La novità per Il bonus pubblicità prevede che il credito d’imposta riconosciuto alle imprese è calcolato nella misura unica del 50% dell’intero valore degli investimenti pubblicitari effettuati, solo per l’anno 2020. La modifica dell’agevolazione è stata introdotta con i decreti Cura Italia e Rilancio.

Quindi per l’anno d’imposta 2020 possono accedere all’agevolazione anche i soggetti che hanno realizzato investimenti inferiori rispetto a quelli effettuati nel 2019, soggetti che nel 2019 non hanno effettuato investimenti pubblicitari o soggetti che hanno iniziato la loro attività nel 2020.

Il chiarimento è stato pubblicato l’8 settembre 2020 nelle FAQ sul credito di imposta relativo agli investimenti pubblicitari incrementali, nota con la quale viene ribadita l’eliminazione del requisito dell’incrementalità degli investimenti.

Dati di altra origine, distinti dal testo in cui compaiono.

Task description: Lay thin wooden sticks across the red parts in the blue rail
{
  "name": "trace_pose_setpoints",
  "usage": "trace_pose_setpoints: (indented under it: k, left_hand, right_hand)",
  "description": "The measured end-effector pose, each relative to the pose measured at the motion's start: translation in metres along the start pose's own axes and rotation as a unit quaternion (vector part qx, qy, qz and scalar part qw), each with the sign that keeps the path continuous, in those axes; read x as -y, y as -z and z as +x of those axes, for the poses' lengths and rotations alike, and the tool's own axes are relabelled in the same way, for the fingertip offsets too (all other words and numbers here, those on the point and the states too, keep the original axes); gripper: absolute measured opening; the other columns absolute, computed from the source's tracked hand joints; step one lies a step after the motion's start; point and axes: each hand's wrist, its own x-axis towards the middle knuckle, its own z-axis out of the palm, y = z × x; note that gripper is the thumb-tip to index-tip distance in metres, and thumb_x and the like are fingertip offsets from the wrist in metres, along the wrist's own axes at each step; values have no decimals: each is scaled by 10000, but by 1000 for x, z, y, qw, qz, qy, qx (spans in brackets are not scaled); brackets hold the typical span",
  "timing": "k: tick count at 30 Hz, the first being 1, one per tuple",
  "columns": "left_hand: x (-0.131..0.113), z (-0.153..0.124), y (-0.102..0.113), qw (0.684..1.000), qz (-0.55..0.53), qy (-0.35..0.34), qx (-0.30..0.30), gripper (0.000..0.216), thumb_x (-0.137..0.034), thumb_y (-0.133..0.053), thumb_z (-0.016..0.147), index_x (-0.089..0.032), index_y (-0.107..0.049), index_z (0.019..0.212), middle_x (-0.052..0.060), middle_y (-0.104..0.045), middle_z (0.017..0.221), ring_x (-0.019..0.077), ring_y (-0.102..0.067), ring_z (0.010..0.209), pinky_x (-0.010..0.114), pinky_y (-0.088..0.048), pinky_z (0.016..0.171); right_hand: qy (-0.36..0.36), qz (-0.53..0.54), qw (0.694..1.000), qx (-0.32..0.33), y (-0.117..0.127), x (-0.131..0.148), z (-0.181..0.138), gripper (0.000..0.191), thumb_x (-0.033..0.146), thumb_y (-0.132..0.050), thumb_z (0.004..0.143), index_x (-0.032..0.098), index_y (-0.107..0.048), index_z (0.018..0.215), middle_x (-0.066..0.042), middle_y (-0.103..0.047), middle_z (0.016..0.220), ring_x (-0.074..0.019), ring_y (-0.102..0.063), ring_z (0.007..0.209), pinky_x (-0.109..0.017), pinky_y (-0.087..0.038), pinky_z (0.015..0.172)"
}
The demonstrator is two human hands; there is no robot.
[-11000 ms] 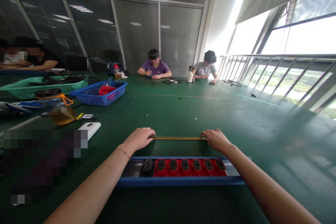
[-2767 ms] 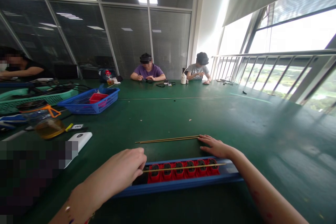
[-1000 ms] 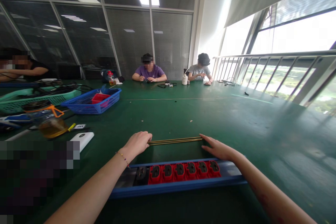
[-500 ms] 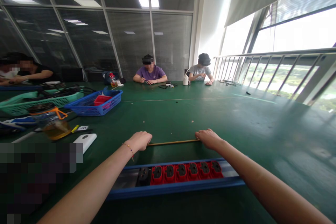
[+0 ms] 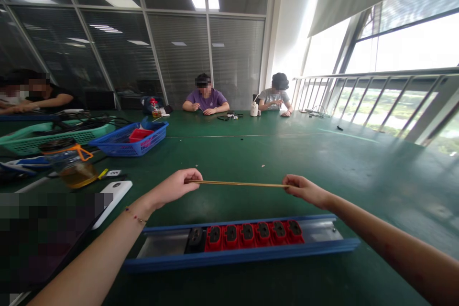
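Note:
A long, thin brass-coloured strip (image 5: 238,183) stretches nearly level above the green table. It shows as two close lines, and I cannot tell whether it is one piece or two. My left hand (image 5: 186,183) is closed on its left end, thumb and fingers pinching it. The right end sits between the fingertips of my right hand (image 5: 298,186), also closed. Nearer to me lies a power strip housing (image 5: 319,231) with blue edges and a silvery channel. Inside it are several red sockets (image 5: 247,235) and one black socket (image 5: 195,238) at the left of the row.
On the left stand a blue basket (image 5: 124,149) with a red box, a green basket (image 5: 32,142) of cables, and a jar of amber liquid (image 5: 77,172). A white device (image 5: 116,196) lies nearby. Several people sit around the table; a railing (image 5: 373,91) runs along the right.
Both hands have lifted and turned, showing more of the fingers. They are farther apart, with a longer stretch of the thin strip visible between them. The right end of the housing is now uncovered.

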Motion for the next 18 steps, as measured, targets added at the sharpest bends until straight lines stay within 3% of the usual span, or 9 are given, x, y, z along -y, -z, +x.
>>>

Lo prevedono gli articoli 98 del decreto-legge 17 marzo 2020, n. 18, ovvero il decreto Cura Italia e 186 del decreto legge 19 maggio 2020, n. 34, ovvero il decreto Rilancio.
Tali disposizioni individuano inoltre una nuova finestra temporale di prenotazione, dal 1° al 30 settembre 2020.

In sostanza per l’anno d’imposta 2020 viene eliminato il requisito che per poter usufruire del credito d’imposta pari al 50% del valore dell’investimento pubblicitario ci sia l’obbligo di un incremento (anche se minimo) dell’investimento pubblicitario stesso rispetto a quanto investito nell’anno precedente.
Possono quindi usufruire al credito d’imposta tutti i soggetti d’impresa che abbiano effettuato un investimento pubblicitario nel corso del 2020 (anche se hanno iniziato l’attività nel corso del 2020)

“Sempre limitatamente all’anno 2020, pertanto, nella “comunicazione per l’accesso” deve essere indicato soltanto l’importo dell’investimento che si prevede di effettuare nell’anno agevolato (cioè l’investimento già effettuato e/o da effettuare nel 2020) e non anche l’importo dell’investimento effettuato nell’anno precedente.”